Trump anunció el 23 de marzo que retrasaba por 5 días los ataques a instalaciones energéticas de Irán, alegando que ambas partes estaban en “una negociación muy buena y productiva” y que habían alcanzado “importantes consensos en varios temas clave”. Además, afirmó que en ese período de 5 días podrían llegar a un acuerdo, que el estrecho de Hormuz se “abrirá muy pronto”, e incluso propuso la idea de que EE. UU. e Irán “controlen conjuntamente” el estrecho, señalando que los negociadores son “funcionarios iraníes muy razonables”, evitando mencionar al líder supremo Khamenei.
La condición principal de Trump: Irán debe abandonar completamente su programa nuclear y sus reservas de uranio enriquecido existentes. También advirtió que si las negociaciones fracasan, “continuaremos con bombardeos masivos”, y que un cambio de régimen en Irán “es inevitable”. La estrategia combina buena voluntad diplomática con amenazas militares, que marcan el tono de estas negociaciones.
En el ámbito diplomático, Egipto, Turquía y Pakistán están promoviendo activamente una reunión directa entre EE. UU. e Irán en Islamabad esta semana. La delegación estadounidense podría incluir al enviado para Oriente Medio Steve Witkoff, al yerno de Trump Jared Kushner y al vicepresidente JD Vance.
Por parte de Irán, Kaliabaf es considerado una figura clave con creciente influencia, y hay rumores de que podría representar a Irán en la reunión.
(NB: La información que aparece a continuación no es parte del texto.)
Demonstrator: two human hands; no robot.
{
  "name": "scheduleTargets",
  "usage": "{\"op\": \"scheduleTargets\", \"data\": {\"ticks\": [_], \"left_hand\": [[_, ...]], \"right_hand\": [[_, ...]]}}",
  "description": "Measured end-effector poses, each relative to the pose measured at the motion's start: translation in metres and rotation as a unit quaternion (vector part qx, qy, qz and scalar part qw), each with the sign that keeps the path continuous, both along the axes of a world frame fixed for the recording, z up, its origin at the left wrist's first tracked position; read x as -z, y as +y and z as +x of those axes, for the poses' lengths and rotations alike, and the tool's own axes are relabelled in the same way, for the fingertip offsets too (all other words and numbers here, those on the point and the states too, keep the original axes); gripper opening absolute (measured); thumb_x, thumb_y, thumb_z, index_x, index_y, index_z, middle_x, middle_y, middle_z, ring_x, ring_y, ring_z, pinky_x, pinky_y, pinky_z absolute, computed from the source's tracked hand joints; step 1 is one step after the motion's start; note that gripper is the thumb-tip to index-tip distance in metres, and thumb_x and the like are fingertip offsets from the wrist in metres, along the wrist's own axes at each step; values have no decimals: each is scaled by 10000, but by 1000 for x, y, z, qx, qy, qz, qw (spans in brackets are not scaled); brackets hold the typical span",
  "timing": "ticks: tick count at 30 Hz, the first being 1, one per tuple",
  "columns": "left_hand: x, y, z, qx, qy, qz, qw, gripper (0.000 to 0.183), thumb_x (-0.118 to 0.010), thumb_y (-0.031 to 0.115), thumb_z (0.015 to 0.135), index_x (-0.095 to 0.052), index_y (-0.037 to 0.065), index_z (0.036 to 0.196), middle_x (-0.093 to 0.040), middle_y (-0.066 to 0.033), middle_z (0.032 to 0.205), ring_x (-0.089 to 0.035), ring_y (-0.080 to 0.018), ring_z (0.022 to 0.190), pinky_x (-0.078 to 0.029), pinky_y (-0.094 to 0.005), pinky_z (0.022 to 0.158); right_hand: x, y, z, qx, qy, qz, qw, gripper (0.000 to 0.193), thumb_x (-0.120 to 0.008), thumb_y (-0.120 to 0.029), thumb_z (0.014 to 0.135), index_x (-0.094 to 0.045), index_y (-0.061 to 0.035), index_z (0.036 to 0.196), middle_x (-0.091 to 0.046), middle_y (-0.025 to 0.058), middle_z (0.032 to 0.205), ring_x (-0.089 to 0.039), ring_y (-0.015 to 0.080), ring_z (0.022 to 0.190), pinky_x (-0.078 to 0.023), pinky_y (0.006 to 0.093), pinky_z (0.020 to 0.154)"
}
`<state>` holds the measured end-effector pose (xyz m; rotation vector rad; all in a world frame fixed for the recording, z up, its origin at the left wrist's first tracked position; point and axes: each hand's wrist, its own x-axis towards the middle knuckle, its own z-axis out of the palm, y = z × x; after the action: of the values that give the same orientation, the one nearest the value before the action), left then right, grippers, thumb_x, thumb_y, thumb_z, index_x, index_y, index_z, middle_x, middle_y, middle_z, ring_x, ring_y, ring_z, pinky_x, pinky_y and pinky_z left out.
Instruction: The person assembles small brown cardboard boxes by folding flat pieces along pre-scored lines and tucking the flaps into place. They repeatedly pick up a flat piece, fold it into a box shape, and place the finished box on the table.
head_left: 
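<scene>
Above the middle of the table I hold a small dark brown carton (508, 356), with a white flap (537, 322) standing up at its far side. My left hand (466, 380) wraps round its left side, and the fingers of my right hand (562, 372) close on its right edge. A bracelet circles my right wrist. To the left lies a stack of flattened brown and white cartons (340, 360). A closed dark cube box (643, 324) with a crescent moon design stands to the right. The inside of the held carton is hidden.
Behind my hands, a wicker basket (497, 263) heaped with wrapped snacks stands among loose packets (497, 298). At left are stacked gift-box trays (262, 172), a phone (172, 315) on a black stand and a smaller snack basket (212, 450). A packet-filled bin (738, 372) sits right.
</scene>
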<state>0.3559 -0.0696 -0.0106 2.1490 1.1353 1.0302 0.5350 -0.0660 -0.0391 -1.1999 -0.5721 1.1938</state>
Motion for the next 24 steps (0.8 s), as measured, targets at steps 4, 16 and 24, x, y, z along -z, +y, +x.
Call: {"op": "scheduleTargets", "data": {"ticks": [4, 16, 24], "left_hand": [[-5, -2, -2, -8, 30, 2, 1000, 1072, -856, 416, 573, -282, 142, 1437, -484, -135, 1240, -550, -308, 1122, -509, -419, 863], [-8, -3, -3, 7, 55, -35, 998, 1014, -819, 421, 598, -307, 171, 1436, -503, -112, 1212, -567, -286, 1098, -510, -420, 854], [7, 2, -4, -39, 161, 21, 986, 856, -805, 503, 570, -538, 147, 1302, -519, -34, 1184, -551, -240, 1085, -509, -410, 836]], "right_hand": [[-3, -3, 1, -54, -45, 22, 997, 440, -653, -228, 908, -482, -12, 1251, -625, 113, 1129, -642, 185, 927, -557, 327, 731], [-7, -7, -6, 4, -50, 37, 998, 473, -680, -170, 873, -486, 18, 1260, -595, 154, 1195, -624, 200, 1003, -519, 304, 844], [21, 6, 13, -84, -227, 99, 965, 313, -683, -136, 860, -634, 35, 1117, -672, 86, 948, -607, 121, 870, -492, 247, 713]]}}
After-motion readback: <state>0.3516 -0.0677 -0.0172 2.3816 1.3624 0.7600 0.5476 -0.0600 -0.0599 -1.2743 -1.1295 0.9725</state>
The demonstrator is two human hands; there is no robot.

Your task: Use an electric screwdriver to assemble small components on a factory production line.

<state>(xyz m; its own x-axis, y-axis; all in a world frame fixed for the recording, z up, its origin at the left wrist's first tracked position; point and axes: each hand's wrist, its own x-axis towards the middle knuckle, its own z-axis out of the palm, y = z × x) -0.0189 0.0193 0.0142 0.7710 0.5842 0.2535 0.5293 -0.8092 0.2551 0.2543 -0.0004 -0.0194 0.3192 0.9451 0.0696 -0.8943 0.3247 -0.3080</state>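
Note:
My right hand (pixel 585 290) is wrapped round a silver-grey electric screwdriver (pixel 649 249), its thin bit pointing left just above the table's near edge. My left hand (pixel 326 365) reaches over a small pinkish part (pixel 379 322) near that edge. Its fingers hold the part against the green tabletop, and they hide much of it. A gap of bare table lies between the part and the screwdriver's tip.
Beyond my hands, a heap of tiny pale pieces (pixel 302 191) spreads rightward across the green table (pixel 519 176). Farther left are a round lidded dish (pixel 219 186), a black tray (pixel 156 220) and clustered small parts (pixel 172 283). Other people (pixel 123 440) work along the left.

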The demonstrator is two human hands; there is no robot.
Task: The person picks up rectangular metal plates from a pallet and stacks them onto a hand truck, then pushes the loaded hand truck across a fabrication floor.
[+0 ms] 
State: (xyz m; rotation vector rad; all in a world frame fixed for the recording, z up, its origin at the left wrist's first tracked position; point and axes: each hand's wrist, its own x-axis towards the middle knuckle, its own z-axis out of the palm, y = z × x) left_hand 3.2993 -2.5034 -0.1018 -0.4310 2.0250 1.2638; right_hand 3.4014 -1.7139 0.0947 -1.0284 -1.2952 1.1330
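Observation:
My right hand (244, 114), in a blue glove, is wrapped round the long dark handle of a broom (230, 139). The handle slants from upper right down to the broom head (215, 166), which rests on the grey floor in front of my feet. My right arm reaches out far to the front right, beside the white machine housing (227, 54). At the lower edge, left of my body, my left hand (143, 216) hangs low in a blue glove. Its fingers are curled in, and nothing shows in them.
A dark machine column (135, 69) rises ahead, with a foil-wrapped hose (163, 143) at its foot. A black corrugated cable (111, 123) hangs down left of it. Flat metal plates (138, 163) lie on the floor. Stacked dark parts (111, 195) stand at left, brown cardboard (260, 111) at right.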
Sin embargo, él mismo negó en X (antes Twitter) tener planes de participar en negociaciones, afirmando que “no tengo ninguna participación en negociaciones”.
La reacción de Irán contrasta con el optimismo de Trump. Kaliabaf publicó en X: “No hemos negociado con EE. UU. Las noticias falsas se usan para manipular los mercados financieros y petroleros”. Además, Irán negó haber tenido cualquier tipo de comunicación directa o indirecta con la administración de Trump.
La discrepancia fundamental: EE. UU. dice que “las negociaciones avanzan bien”, mientras que Irán afirma que “no hay negociaciones”. Esto dificulta saber si los “importantes consensos” son un verdadero avance diplomático o solo una señal de gestión del mercado por parte de Trump. Es importante notar que el mismo día que Trump anunció el retraso, el petróleo Brent cayó de $119 a $81, demostrando la sensibilidad del mercado a las señales diplomáticas.
Simultáneamente, según Axios, la administración Trump evalúa un plan militar para la isla de Kharg, que incluye opciones como un asalto terrestre o un bloqueo naval. Kharg está a unos 15 millas de la costa iraní y maneja aproximadamente el 90% de las exportaciones de petróleo de Irán, siendo vital para su economía. Controlar o bloquear la isla equivaldría a cortar directamente los ingresos petroleros de Teherán. Actualmente, más de 2,500 soldados de la Marina y la Infantería de Marina de EE. UU. se están movilizando hacia Oriente Medio.
El asesor militar retirado, el general Mark Montgomery, sugiere una estrategia alternativa: primero debilitar las capacidades militares iraníes durante unas dos semanas, y luego usar destructores y aviones de combate para escoltar los buques comerciales a través del estrecho de Hormuz, evitando un desembarco de alto riesgo. Un funcionario de la Casa Blanca afirmó: “Si decide hacer un desembarco anfibio, se hará, pero aún no hay decisión”. La evaluación del Pentágono indica que cualquier acción terrestre requeriría aproximadamente un mes de bombardeos continuos para reducir la defensa iraní.
El retraso de 5 días establecido por Trump en realidad funciona como una doble cuenta regresiva: si la diplomacia tiene éxito, la crisis de Hormuz podría resolverse esta semana mediante negociaciones; si fracasan, los planes militares en Kharg y las fuerzas en despliegue ya estarían en marcha.
Esta estrategia de “negociar en la mesa y prepararse en secreto” no es nueva en la política de Oriente Medio de la administración Trump. La duda es si la negación pública de las negociaciones por parte de Irán significa que la “importante consenso” es un avance real o solo una maniobra para gestionar el mercado. Es notable que el mismo día que Trump anunció el retraso, el petróleo Brent cayó de $119 a $81, reflejando la alta sensibilidad del mercado a las señales diplomáticas.